Zawodniczka do Wrocławia trafiła przed sezonem 2017/2018 i spędziła w #VolleyWrocław dwa lata. Przed minionymi rozgrywkami przeniosła się do ekipy Chemika Police, ale pod koniec stycznia raz jeszcze zawitała na Dolnym Śląsku. Wrocławski klub zdecydował się na ponowny kontrakt ze względu na problemy ze zdrowiem Magdaleny Soter.
Powrót naznaczony kontuzją
Niestety, nie był to udany powrót, bo podczas pierwszego tygodnia treningów Łozowskka uległa kontuzji ręki i została wyłączona gry na ponad miesiąc. Gdy była już gotowa do rywalizacji na parkiecie, rozgrywki zostały przerwane ze względu na pandemię koronawirusa.
– Bardzo się cieszę, że chociaż przez chwilę tego sezonu mogłam być częścią zielonej rodziny #VolleyWrocław. Bardzo dziękuję kibicom, dziewczynom, sztabowi oraz zarządowi, którzy wspierali mnie w czasie kontuzji. Dbajmy o siebie i do zobaczenia! – mówi Anna Łozowska, była juz zawodniczka #VolleyWrocław.
– Dziękujemy dzisiaj Ani za chęć powrotu do naszego klubu i wsparcie nas w treningach. Nie trwało to niestety zbyt długo, ale m.in. kontuzje wpisane są w siatkówkę. Mamy nadzieję, że w przyszłym sezonie spotkamy się ponownie po drugiej stronie siatki, a Ani życzę jak najwięcej zdrowia – podkreśla Jacek Grabowski, prezes wrocławskiego klubu.

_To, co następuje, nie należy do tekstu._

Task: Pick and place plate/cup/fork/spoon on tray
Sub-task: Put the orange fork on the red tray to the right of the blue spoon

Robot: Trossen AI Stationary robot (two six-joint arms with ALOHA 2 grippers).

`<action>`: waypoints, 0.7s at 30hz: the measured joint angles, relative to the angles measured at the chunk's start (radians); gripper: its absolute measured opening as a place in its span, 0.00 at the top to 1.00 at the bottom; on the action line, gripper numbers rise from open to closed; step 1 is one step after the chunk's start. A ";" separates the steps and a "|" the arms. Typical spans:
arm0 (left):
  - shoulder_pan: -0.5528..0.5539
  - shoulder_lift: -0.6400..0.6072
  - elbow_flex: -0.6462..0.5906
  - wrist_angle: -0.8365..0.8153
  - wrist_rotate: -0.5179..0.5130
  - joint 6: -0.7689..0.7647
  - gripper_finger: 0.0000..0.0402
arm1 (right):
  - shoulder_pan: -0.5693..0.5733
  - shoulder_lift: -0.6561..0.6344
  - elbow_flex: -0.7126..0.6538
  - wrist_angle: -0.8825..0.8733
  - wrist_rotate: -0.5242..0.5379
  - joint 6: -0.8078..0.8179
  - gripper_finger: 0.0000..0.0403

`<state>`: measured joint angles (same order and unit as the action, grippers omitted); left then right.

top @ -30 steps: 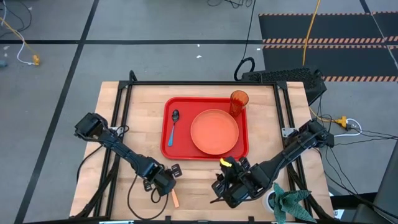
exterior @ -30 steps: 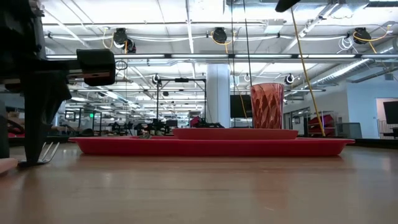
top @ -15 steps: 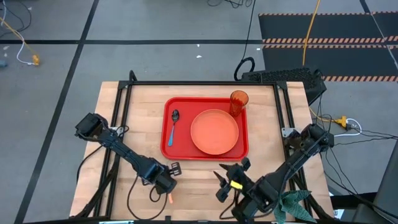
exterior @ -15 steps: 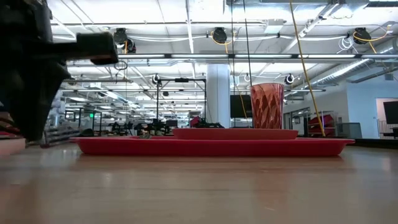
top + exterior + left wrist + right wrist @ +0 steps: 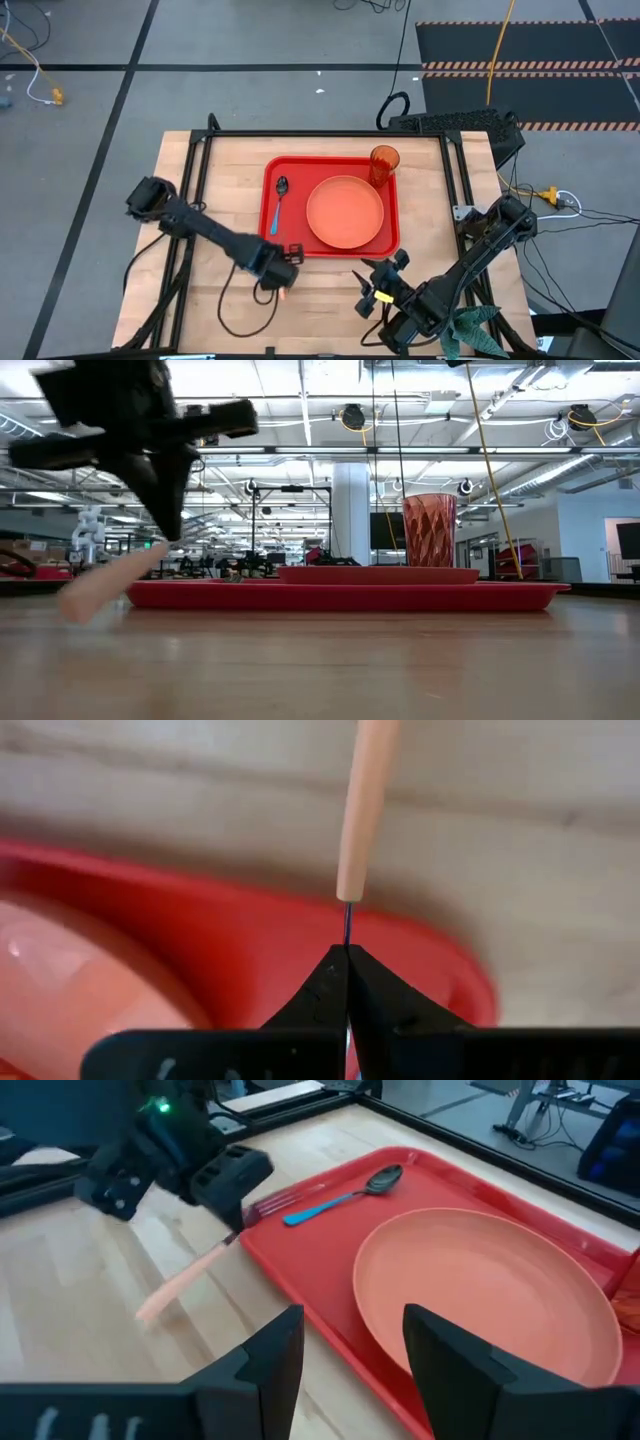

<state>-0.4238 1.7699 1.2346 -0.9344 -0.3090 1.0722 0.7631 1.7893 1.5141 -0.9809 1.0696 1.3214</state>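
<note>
Tray [image 5: 268, 236] holding plate [image 5: 344, 211], cup [image 5: 384, 160], spoon [image 5: 278, 203] — left end effector [image 5: 287, 263] grasping fork [image 5: 205, 1265], right end effector [image 5: 383, 279] released

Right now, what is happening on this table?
The left gripper is shut on the small fork with the orange-tan handle and holds it at the edge of the large red plastic tray. The round orange plate, the amber cup and the blue-handled spoon are on the tray. The right gripper waits open nearby.

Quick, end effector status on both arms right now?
Left end effector: closed, holding the fork near the tray.
Right end effector: open, holding nothing.
</note>
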 joint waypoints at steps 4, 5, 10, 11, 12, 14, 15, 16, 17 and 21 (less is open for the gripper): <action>0.086 -0.001 0.000 0.001 -0.124 0.067 1.00 | -0.002 0.000 -0.002 0.002 -0.076 0.001 0.59; 0.103 -0.007 0.000 -0.002 -0.153 0.073 1.00 | -0.002 0.000 -0.002 0.003 -0.106 0.002 0.59; 0.168 -0.058 0.000 0.018 -0.173 0.100 1.00 | 0.017 0.000 -0.002 0.005 -0.182 0.007 0.59; 0.179 -0.070 0.000 0.025 -0.181 0.114 1.00 | 0.021 0.000 -0.002 0.004 -0.182 0.017 0.59; 0.190 -0.083 0.000 0.032 -0.192 0.130 1.00 | 0.027 0.000 -0.002 0.005 -0.182 0.028 0.59; 0.219 -0.106 0.000 0.043 -0.196 0.157 1.00 | 0.039 0.000 -0.002 0.005 -0.184 0.048 0.59; 0.236 -0.116 0.000 0.049 -0.192 0.167 1.00 | 0.048 0.000 -0.002 0.004 -0.184 0.056 0.59; 0.253 -0.119 0.000 0.055 -0.185 0.178 1.00 | 0.056 0.000 -0.002 0.004 -0.184 0.061 0.59; 0.272 -0.120 0.000 0.058 -0.180 0.194 1.00 | 0.064 0.000 -0.002 0.004 -0.184 0.069 0.59; 0.354 -0.120 0.000 0.069 -0.162 0.238 1.00 | 0.094 0.000 -0.002 0.001 -0.184 0.100 0.59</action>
<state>-0.0703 1.6501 1.2343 -0.8658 -0.4705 1.3105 0.8569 1.7893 1.5120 -0.9796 0.8856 1.4213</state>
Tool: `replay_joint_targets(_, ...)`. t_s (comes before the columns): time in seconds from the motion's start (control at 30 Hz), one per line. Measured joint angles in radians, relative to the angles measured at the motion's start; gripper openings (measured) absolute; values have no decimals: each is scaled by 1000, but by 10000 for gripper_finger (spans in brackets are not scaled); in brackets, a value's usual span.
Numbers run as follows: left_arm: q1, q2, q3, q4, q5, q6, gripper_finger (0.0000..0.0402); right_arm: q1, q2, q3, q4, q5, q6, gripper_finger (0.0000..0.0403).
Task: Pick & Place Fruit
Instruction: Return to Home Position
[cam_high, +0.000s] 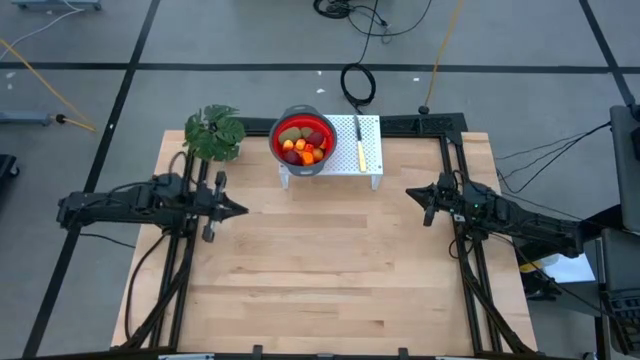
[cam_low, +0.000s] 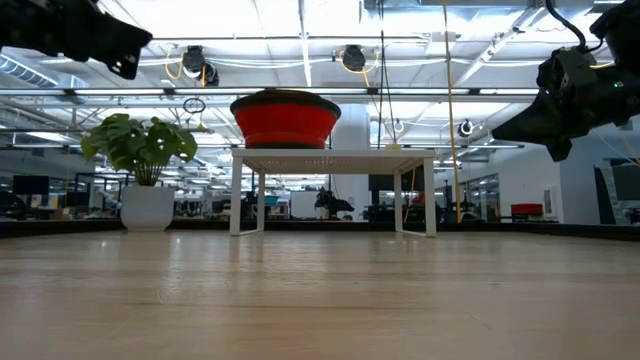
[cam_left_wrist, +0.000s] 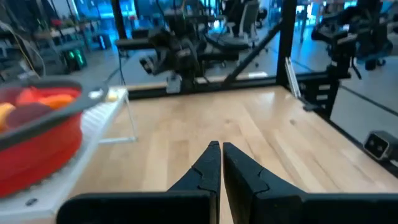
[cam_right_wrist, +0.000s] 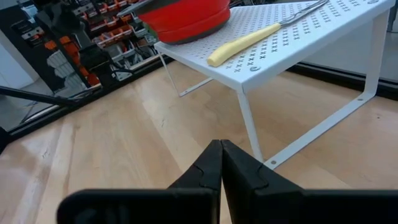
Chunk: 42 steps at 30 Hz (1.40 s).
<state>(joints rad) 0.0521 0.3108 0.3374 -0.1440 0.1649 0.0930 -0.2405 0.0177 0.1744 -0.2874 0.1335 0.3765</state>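
The wooden table (cam_high: 320, 260) fills the middle and lower part of the high view, with one dark arm reaching in from each side edge. The left gripper (cam_high: 240, 210) hangs over the left-centre of the table and the right gripper (cam_high: 412, 194) over the right-centre, both pointing inward and well apart from each other. In each wrist view the two dark fingers are pressed together with nothing between them, on the left (cam_left_wrist: 219, 154) as on the right (cam_right_wrist: 217, 151). A white perforated shelf (cam_high: 372, 165) stands at the upper middle of the high view, at the far edge of the table, between the two grippers but farther back. On its left half sits the red strainer bowl (cam_high: 275, 140), and left of the shelf there is a leafy potted plant (cam_high: 214, 132). A yellow-handled table knife (cam_high: 361, 145) lies on the shelf just beside the bowl, on its right. The fruit (cam_high: 302, 145) lies all inside the bowl, olive-brown, dark red and orange pieces heaped together, well apart from both pairs of fingers. No fruit shows on the table boards.
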Motion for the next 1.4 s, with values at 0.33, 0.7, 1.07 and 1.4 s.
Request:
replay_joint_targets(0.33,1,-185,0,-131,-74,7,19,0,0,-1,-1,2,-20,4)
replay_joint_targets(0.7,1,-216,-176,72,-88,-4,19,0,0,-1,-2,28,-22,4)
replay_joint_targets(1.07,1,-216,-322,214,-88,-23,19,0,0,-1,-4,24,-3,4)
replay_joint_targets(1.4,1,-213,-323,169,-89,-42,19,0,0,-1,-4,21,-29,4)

W oczekiwaniu na nowy sezon
Wrocławianki zakończyły sezon na 11. miejscu w tabeli i miały rywalizować z Wisłą Warszawa o pozostanie w Lidze Siatkówki Kobiet, jednak decyzją zarządu ligi, rozgrywki zostały zakończone, a #VolleyWrocław utrzymał się w elicie.